Recollections of My Life and Reflections on Times and Events During It: A Memoir by Father W. J. Howlett

Page 58

          From London we went to Holyhead at the far extremity of Wales to get the boat for Kingstown in Ireland. It was a three-hour run across the Channel, but far out at sea I saw the hills of Ireland rise like clouds on the horizon an hour or so before we landed. I was in somewhat of a daze, for Ireland to me was a sort of fairyland that I knew only in a dreamy way, and never expected to see in reality. In a kind of abstraction I stepped on the shore, when my friend roused my sensese [senses] by grasping my hand, giving it a good shake and wishing me welcome to Ireland - a Cead Mille Failthe!

          Our stay in Dublin was very short, giving us time to visit only Glasnevin Cemetery and the tomb of O’Connell, Phoenix Park, the old Parliament houses and a couple of churches, when we boarded the train for Enniscorthy on the Dublin, Wicklow and Wexford Railway. We passed through the Vale of Avoca and crossed the bridge at the meeting of the Waters of Avonmore and the Avonbeg.

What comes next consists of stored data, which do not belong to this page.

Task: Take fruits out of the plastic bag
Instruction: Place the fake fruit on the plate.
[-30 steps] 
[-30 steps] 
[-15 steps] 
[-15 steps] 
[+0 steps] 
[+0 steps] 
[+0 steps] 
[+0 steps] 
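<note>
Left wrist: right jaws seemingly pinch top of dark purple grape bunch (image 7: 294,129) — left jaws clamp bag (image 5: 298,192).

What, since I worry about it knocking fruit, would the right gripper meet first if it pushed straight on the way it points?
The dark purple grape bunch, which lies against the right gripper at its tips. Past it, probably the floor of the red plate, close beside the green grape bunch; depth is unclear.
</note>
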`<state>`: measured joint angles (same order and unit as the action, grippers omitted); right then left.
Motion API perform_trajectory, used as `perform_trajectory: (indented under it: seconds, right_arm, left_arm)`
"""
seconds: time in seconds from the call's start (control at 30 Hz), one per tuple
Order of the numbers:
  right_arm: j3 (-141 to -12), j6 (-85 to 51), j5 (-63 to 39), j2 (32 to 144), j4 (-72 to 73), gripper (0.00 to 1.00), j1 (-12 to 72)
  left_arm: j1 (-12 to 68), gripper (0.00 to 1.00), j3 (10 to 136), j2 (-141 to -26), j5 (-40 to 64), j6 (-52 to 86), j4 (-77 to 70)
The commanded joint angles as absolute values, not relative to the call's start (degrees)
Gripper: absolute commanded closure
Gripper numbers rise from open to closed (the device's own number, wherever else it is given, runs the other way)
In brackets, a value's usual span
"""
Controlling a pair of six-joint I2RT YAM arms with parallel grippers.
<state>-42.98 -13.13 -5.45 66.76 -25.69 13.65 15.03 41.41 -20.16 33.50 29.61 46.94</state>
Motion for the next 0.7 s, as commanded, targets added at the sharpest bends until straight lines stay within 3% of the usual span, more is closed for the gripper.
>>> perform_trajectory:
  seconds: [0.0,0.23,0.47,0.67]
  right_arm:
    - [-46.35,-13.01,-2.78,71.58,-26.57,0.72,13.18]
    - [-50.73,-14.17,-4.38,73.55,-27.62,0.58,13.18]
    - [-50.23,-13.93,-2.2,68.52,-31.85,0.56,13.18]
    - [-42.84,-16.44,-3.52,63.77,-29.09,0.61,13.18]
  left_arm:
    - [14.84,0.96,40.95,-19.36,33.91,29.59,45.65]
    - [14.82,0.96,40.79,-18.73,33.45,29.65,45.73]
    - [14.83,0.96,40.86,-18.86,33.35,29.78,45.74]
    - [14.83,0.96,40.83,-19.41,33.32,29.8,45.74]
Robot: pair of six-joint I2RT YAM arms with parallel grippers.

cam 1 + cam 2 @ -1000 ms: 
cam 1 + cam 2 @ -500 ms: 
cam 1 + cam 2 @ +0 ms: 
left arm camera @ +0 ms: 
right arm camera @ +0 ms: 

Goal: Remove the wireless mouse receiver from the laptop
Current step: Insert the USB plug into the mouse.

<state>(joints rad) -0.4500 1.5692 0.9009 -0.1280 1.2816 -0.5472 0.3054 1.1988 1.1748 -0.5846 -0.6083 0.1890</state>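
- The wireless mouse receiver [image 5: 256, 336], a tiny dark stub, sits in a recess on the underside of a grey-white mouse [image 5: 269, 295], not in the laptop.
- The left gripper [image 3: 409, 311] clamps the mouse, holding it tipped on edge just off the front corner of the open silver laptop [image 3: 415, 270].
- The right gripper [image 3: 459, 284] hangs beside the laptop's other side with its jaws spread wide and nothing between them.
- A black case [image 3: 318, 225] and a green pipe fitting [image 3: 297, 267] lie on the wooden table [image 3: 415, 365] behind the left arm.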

                       “There is not in the wide world a valley so sweet
                       As that vale in whose bosom the bright waters meet.
                                                       ***************
                       “Sweet Vale of Avoca, how calm could I rest
                        In thy bosom of shade with the friends I love best,
                        Where the storms of life’s troubles forever would cease,
                        And our hearts, like the waters, be mingled in peace.”

          At the station of Enniscothy [Enniscorthy] we were met by a host of waiting friends, anxious to welcome the old friend and the new one. I needed no introduction to my Uncle James, for I knew him at once from his resemblance to my father. None however, met me as a stranger, and I could see the beginning of a pleasant summer.

          Ireland! I found it a real country after all. It was peopled with men and women--yes, even boys and girls, like other places. It was not a fairy or a dream land; it was something of a homeland, for I found blood relatives, and saw the places and persons whom I had heard spoken of in many a fireside conversation at home. I saw no fairies, banshees or leprechauns, but I saw many hedges and ditches, and raths where such mysterious people might play hide-and-seek at will. Old castles were there in ruins, old churches in Protestant control, not many of them, but many chapels, all new, and some very humble in appearance but all suggestive of piety and reverential faith.

          I was also on patriotic ground. Vinegar Hill overlooked Enniscorthy and the Slaney ran through the town. Three Rock Mountains were in sight, and Culart and Newtown barry were only a few miles away. Ferns, with its ruins of the Castle of Dermod MacMorrough, suggested events further back, and Tinturn with its Abbey, and near by the sculptured tomb of Strongbow and Eva--all gave to the clustered scenes a deep historic setting. The people, too, seriously, but lighthearted, toiling on their little farms for a living, but always ready for fun or a funeral. Music I heard at the firesides, and dancing at the crossroads, was not an unusual sight. The social glass was universal, yet sobriety marked the people. Beggars were met with at times, but poverty as such among the very poor was not glaringly evident. There was plenty for all with thrift, and a happy life was theirs if they ceased to dream of far-off America and the gold they imagined they could they could have there for the asking.